COLLECTED MATERIAL:
+ + +

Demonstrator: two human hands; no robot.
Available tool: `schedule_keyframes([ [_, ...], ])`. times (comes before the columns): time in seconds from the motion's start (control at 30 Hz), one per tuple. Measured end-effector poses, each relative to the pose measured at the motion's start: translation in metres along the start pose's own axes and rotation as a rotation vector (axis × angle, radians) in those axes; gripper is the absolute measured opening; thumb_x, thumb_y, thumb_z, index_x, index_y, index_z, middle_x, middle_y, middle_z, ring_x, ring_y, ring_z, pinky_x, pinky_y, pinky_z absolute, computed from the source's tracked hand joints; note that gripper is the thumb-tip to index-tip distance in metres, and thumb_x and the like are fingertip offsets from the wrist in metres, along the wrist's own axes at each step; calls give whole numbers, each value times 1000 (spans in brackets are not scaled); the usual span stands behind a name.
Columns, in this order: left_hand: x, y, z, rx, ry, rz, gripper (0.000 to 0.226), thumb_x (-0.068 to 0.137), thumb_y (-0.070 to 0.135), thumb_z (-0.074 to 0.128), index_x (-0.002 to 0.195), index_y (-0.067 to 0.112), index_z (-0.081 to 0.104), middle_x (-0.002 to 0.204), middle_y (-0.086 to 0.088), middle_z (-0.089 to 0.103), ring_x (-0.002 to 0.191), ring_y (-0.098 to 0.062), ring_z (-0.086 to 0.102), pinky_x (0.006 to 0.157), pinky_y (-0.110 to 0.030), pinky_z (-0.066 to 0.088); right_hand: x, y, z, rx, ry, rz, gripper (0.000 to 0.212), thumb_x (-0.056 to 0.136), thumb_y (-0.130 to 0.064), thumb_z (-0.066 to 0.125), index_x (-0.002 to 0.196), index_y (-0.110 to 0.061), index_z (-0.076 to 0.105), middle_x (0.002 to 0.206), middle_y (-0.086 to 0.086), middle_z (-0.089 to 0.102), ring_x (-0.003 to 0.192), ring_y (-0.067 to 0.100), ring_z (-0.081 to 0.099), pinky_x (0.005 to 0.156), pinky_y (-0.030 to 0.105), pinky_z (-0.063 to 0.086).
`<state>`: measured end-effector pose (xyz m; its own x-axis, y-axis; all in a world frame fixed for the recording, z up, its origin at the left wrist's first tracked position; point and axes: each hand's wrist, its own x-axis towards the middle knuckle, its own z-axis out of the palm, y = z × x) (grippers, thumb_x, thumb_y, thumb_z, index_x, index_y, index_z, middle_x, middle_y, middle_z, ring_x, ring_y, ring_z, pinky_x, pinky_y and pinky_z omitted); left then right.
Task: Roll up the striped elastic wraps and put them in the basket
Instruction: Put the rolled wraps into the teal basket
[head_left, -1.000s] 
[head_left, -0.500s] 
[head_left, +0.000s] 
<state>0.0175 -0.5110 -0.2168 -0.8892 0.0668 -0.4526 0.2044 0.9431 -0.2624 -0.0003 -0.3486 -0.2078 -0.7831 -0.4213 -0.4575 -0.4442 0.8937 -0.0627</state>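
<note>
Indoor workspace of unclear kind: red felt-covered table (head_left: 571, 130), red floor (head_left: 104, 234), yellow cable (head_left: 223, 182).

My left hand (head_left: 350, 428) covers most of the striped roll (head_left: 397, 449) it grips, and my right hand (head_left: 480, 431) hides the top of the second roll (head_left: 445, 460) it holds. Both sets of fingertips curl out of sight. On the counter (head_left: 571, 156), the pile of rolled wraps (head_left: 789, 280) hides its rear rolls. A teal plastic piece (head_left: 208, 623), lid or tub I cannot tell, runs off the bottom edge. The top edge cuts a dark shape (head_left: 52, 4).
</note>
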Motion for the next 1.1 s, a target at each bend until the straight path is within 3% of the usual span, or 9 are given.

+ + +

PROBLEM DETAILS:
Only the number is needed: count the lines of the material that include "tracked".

TASK OUTPUT:
2